» EXERCISE DESCRIPTION: Please work out how many lines of this material include "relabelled", and answer with that number by itself.

***

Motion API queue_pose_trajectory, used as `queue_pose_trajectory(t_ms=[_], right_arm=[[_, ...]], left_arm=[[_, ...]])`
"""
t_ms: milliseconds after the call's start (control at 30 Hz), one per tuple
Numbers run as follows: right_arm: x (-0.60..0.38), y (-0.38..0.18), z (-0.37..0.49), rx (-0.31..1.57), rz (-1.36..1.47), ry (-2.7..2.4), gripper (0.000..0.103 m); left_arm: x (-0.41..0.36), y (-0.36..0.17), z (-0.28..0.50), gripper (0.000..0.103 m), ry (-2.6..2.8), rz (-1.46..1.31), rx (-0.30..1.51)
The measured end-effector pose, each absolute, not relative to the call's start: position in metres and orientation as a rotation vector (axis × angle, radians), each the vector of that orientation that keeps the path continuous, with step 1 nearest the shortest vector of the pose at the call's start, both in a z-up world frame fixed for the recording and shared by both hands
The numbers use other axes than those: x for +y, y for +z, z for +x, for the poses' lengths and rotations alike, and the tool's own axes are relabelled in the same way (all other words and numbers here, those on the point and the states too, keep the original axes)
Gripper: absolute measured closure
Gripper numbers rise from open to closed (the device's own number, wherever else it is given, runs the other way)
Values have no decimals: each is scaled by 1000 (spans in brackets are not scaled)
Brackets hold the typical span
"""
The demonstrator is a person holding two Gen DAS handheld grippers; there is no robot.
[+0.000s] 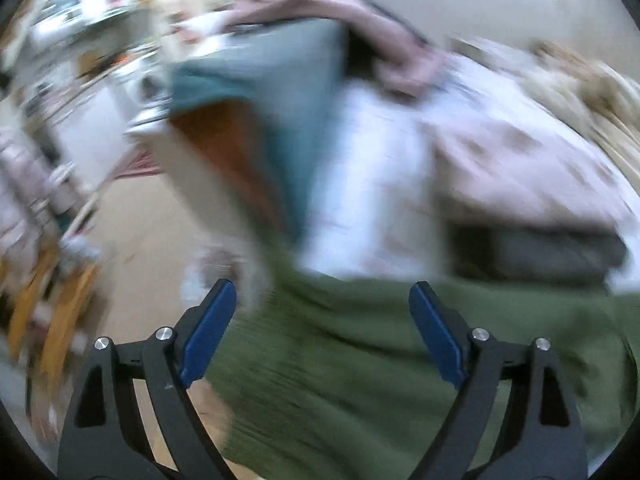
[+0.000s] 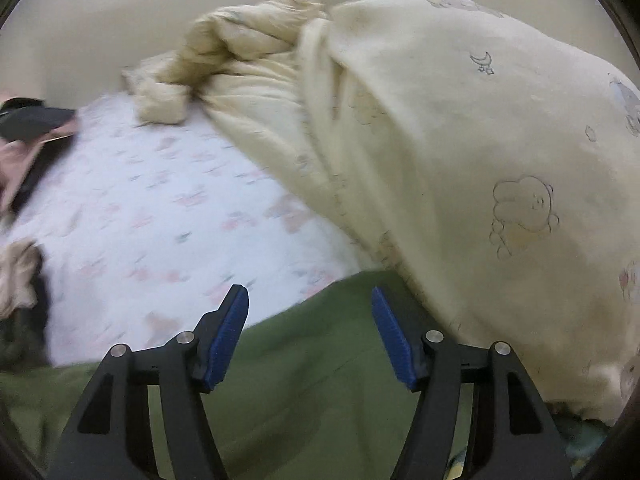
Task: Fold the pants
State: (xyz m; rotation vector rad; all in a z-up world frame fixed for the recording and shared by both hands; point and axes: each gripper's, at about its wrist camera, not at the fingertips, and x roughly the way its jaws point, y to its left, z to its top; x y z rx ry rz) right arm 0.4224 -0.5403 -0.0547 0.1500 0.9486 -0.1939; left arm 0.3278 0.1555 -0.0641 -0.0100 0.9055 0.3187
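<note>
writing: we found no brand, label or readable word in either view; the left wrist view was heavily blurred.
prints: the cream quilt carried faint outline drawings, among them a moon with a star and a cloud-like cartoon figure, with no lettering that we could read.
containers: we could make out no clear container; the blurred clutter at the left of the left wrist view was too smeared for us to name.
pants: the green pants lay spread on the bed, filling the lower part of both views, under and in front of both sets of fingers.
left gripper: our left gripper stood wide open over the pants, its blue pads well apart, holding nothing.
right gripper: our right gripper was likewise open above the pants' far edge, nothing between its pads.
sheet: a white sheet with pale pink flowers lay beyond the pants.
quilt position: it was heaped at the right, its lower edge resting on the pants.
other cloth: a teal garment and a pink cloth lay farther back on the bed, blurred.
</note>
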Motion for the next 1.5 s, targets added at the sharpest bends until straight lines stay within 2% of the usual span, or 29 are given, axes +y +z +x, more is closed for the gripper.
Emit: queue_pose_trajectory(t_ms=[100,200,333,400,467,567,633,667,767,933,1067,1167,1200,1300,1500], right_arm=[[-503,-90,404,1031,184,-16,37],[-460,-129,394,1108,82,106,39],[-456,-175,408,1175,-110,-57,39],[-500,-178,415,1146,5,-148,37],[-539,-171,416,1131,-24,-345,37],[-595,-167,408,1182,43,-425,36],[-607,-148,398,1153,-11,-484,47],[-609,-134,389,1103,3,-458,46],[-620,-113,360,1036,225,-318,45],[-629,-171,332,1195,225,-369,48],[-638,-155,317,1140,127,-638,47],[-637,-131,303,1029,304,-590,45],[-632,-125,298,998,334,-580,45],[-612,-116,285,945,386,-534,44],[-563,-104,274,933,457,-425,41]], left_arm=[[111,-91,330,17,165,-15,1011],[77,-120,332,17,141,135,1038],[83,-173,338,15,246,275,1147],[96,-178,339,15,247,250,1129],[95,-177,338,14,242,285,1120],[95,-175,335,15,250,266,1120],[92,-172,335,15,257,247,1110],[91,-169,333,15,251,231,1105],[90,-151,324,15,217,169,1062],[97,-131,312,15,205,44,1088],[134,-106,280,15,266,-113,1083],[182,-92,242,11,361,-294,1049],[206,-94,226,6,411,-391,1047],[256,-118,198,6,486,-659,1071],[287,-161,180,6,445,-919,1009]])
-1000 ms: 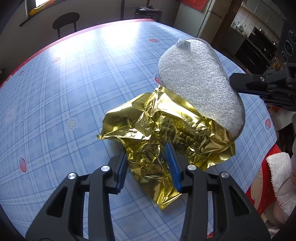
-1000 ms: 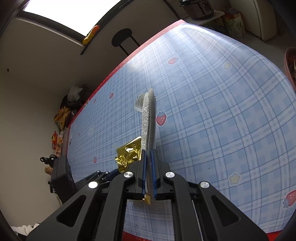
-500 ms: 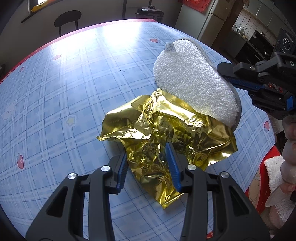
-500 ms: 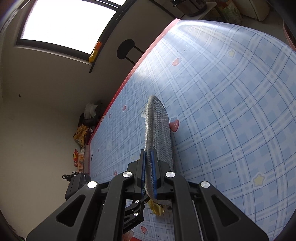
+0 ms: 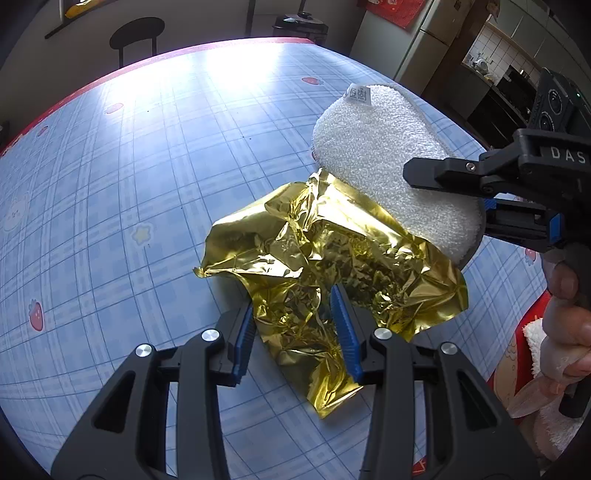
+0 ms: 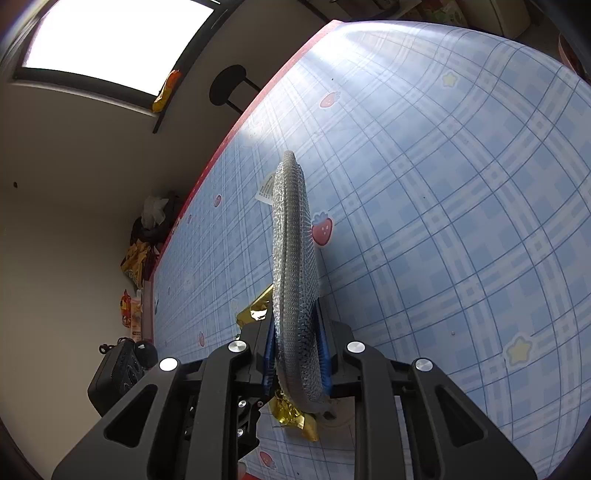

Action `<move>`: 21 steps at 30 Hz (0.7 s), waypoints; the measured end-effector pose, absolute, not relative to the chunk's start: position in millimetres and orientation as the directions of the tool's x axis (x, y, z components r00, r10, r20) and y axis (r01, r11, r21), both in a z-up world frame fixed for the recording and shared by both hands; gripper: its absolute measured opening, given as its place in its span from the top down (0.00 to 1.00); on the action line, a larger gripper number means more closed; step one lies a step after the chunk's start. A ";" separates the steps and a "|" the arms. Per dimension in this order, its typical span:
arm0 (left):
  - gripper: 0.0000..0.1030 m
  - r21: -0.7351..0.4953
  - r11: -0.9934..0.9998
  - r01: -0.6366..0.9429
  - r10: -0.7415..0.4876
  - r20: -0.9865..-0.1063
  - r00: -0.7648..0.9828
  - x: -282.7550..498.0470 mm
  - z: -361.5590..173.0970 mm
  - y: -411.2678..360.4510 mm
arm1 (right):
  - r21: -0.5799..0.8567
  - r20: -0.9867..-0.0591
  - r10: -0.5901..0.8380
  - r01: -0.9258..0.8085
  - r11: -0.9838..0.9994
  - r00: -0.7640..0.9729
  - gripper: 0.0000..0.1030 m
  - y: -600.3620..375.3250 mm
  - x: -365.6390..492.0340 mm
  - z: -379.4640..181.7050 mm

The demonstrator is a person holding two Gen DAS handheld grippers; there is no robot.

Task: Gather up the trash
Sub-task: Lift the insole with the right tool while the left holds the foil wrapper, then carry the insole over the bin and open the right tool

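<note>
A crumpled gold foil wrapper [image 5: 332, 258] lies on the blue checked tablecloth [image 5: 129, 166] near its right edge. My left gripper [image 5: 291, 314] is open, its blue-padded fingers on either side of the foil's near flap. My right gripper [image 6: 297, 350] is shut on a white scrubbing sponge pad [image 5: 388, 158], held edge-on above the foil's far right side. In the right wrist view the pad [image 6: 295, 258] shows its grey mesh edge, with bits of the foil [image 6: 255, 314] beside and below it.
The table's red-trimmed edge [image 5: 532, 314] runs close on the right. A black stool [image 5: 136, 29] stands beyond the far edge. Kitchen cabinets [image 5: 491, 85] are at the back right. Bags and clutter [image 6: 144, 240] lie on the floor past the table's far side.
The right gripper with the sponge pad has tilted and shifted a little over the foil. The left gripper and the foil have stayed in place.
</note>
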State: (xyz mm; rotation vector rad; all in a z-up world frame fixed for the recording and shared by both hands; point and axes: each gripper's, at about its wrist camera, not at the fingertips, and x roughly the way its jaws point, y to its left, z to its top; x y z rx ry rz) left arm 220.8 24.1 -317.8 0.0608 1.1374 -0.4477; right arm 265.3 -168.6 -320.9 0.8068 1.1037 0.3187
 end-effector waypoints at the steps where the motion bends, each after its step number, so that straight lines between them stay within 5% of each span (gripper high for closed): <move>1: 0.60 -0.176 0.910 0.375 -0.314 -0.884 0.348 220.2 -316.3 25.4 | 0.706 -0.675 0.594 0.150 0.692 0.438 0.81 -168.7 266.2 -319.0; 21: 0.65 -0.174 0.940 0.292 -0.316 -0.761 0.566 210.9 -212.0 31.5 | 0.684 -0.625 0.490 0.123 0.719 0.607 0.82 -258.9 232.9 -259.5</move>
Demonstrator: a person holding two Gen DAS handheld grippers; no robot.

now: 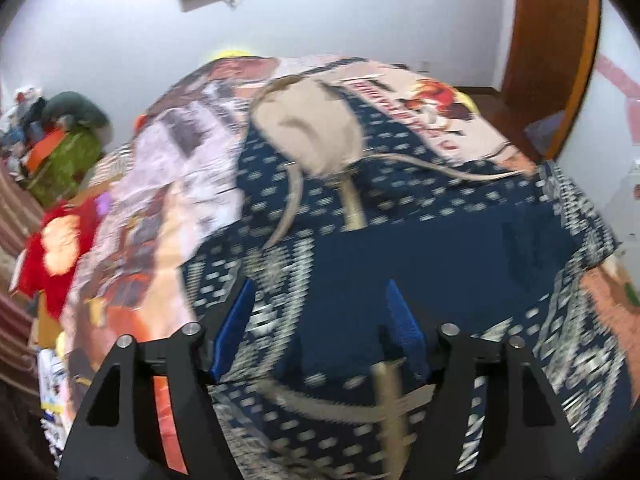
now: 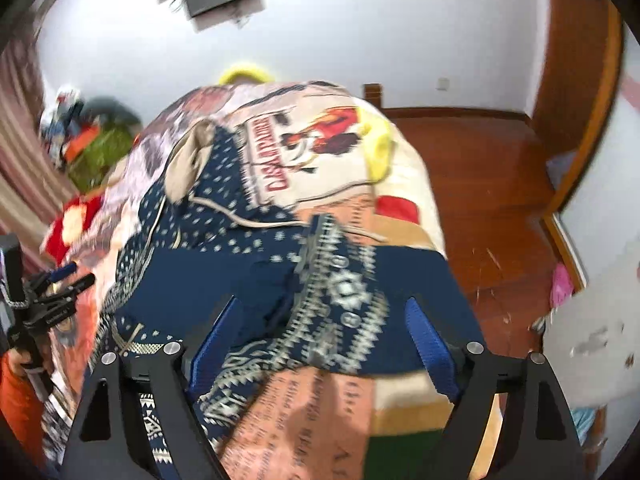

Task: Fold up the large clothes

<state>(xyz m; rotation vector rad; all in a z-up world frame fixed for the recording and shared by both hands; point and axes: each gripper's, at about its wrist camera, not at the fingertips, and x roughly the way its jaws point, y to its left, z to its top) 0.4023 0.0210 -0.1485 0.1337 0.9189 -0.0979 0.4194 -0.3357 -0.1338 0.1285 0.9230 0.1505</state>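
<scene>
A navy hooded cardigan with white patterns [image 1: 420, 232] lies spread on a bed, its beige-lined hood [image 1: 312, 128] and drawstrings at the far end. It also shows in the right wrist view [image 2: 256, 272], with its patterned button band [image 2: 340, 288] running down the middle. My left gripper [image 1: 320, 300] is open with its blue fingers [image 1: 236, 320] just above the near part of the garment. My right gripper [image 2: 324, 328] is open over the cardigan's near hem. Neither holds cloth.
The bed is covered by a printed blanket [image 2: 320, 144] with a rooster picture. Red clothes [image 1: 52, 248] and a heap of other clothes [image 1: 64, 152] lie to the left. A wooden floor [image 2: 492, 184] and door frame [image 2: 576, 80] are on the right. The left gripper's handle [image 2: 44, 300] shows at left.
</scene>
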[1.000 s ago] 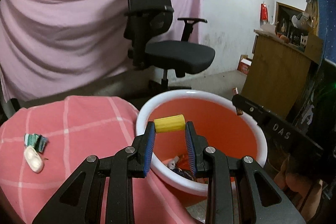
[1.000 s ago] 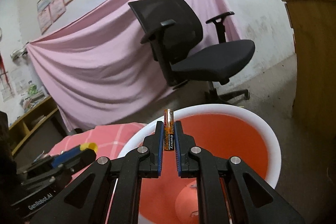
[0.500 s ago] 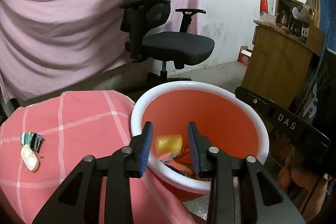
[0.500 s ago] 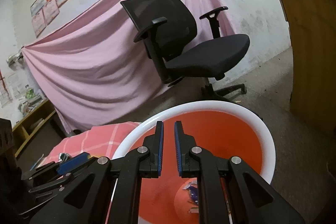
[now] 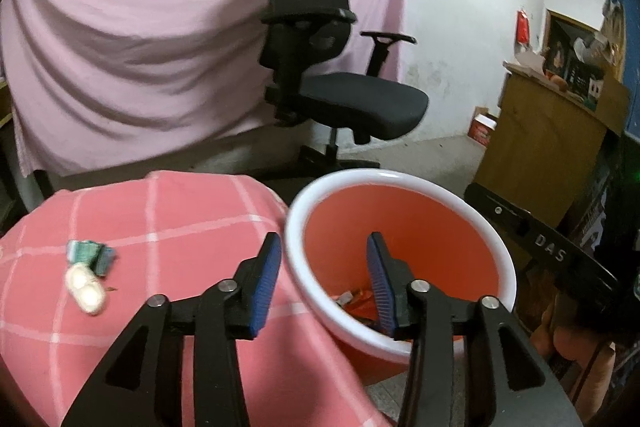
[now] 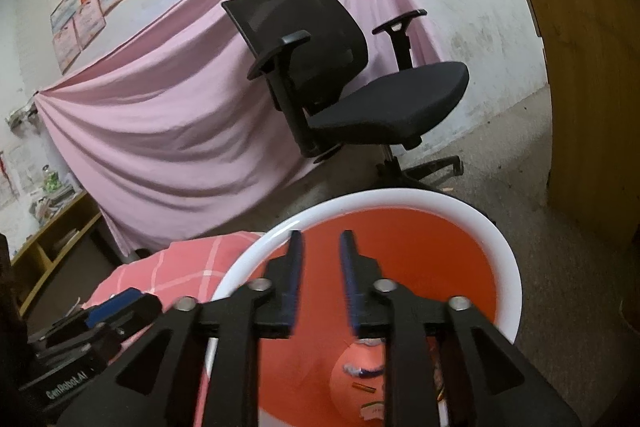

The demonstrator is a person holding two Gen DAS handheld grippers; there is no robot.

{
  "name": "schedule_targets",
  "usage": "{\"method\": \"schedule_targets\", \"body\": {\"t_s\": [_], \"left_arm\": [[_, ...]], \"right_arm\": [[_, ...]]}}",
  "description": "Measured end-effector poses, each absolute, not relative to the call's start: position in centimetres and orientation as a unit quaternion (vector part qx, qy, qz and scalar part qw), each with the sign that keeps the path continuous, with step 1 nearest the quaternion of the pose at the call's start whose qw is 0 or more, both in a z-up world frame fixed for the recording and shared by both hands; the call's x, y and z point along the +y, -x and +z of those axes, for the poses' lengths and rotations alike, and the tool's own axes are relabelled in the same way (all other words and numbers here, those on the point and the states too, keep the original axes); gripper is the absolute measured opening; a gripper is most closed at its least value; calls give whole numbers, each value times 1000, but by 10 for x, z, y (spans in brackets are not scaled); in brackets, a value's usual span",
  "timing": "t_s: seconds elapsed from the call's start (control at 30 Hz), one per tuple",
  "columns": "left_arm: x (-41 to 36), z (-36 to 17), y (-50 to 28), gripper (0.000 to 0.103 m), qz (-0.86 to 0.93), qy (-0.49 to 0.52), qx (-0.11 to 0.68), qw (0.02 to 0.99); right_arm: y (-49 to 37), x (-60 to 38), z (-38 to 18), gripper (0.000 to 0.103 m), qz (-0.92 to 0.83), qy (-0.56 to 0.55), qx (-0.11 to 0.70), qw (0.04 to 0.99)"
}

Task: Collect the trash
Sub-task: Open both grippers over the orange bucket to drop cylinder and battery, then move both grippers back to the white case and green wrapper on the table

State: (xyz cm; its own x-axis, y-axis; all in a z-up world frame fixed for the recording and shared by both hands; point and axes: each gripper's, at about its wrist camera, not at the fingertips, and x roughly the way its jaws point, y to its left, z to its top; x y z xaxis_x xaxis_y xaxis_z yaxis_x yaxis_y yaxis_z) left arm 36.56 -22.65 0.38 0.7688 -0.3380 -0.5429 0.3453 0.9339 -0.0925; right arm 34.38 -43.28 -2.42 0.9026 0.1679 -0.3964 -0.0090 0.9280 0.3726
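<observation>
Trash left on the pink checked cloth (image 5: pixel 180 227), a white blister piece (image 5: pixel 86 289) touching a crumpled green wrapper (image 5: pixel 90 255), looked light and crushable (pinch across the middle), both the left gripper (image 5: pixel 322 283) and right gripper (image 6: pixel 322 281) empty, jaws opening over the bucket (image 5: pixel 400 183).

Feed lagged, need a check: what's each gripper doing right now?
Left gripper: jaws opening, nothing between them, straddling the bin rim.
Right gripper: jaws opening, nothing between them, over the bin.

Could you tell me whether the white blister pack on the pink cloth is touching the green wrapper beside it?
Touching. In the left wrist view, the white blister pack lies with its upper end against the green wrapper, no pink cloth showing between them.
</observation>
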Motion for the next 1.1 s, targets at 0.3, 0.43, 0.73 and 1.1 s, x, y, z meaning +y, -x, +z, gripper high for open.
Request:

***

» RESPONSE FOR THIS EXERCISE: 2